Kapasitas kepala daerah kita sebenarnya sudah cukup tinggi untuk -misalkan– dibebani tanggungjawab itu. Kualitas gubernur-gubernur kita tidak kalah dengan kualitas seorang menteri.
Tinggal mengatur pembagian tanggung jawabnya. Bahwa ada penyalahgunaan BPJS toh sebenarnya bisa diselesaikan dengan sistem teknologi informasi saat ini.
Asal BPJS serius berorientasi pada sistem teknologi. Saya tidak menolak mengaitkan kepatuhan pembayaran iuran BPJS dengan perolehan SIM atau sambungan listrik. Atau apa pun.
Tapi itu kelak. Ketika konsolidasi administrasi kependudukan sudah selesai. Administrasi kependudukan adalah fondasi segala fondasi untuk modernisasi bangsa.
Kelihatannya sepele: administrasi kependudukan. Tapi kalau itu tidak baik akan membuat modernisasi ke depan berantakan. Administrasi kependudukan harus beres dan harus modern.
Ini zaman teknologi. Harus kian banyak yang bisa diselesaikan dengan teknologi. Itulah maksud program E-KTP delapan tahun lalu itu. Yang berantakan itu.
Gara-gara permainan yang luar biasa itu. Yang korupsinya lebih besar dari riil proyeknya itu. Tapi, ya, sudahlah. Kita sudah kehilangan waktu delapan tahun.
Untuk melakukan modernisasi administrasi kependudukan itu. Tapi kita arus berani memulai lagi. Dengan kesungguhan yang berlipat. Kalau itu beres tidak perlu identitas apa pun.

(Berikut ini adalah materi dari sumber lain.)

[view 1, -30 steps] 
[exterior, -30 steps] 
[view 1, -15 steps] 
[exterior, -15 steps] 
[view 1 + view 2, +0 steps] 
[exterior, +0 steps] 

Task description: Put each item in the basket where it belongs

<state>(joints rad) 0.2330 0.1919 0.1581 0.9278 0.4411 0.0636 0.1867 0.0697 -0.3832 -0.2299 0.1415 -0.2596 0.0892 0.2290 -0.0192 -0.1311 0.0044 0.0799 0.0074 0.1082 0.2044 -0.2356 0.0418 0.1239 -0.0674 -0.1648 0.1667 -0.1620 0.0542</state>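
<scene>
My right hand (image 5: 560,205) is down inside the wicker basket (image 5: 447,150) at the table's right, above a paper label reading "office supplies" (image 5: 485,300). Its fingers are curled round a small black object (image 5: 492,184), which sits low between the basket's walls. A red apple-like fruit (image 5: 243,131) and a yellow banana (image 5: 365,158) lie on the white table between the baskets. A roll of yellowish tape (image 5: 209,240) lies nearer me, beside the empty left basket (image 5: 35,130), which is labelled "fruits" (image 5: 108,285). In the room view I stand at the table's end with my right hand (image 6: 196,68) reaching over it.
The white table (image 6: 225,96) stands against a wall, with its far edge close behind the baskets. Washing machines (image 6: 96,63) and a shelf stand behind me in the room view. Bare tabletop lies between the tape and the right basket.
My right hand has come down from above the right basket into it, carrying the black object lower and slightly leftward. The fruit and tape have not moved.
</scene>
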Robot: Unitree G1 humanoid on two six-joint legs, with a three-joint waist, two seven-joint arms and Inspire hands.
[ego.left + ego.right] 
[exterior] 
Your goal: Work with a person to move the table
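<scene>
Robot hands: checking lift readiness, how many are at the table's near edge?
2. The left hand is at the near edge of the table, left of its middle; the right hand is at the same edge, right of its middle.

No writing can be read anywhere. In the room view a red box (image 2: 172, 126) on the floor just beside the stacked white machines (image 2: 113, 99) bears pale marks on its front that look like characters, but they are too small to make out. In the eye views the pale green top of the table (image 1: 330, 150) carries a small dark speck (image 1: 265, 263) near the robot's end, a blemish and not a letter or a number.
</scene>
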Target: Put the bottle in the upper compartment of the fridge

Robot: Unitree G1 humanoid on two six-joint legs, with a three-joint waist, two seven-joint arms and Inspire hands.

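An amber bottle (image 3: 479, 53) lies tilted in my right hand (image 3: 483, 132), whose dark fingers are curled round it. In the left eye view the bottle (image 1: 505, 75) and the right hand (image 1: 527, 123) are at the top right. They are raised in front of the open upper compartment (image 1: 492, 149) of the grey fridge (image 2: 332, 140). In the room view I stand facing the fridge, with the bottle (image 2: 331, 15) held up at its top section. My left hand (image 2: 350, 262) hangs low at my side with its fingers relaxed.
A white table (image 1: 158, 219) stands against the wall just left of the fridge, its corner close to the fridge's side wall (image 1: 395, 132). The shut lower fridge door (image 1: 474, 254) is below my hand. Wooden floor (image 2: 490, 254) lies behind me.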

Dokumen apa pun. Kartu apa pun. Cukup satu KTP. Semua urusan beres. Kalau KTP kita sudah modern. Saya tidak kagum pada administrasi kependudukan di Singapura.
Negara itu begitu kecil. Pendudukan hanya 3 juta. Pendidikannya tinggi. Tiongkok-lah yang benar-benar membuat saya kagum: bagaimana bisa mengadministrasikan 1,3 miliar penduduk dengan modern.
Yang wilayahnya juga rumit. Yang dulunya juga sangat miskin. Saya sudah ke desa-desa di pojok tenggara, pojok barat daya, barat lautnya. Administrasi kependudukannya sangat modern.
Kalau konsolidasi administrasi kependudukan beres, banyak program ikut beres. Termasuk iuran BPJS itu. Konsolidasi hukum adalah bidang yang juga berat.
Kita harus rela gaji jaksa dan polisi naik 10 kali lipat. Demi konsolidasi. Korbankan anggaran ekspansi untuk konsolidasi. Tentu tidak cukup hanya gaji.
Harus ada penataan yang mendasar. Termasuk keterbukaan perkara. Dan terutama mekanisme check and balance di bidang hukum. Terlalu panjang kalau saya beberkan di sini.
Demikian juga konsolidasi bidang pemilu/pilkada. Bukan berarti harus kembali ke sistem lama. Tapi soal pembelian suara – -dalam bentuk apa pun– harus hilang.
Inilah perusak moral bangsa. Perusak kultur kerja. Inilah perusak demokrasi. Banyak yang bisa dilakukan tanpa harus kembali ke sistem lama. Semua konsolidasi itu dalam prakteknya tidak mudah. Akan banyak korban.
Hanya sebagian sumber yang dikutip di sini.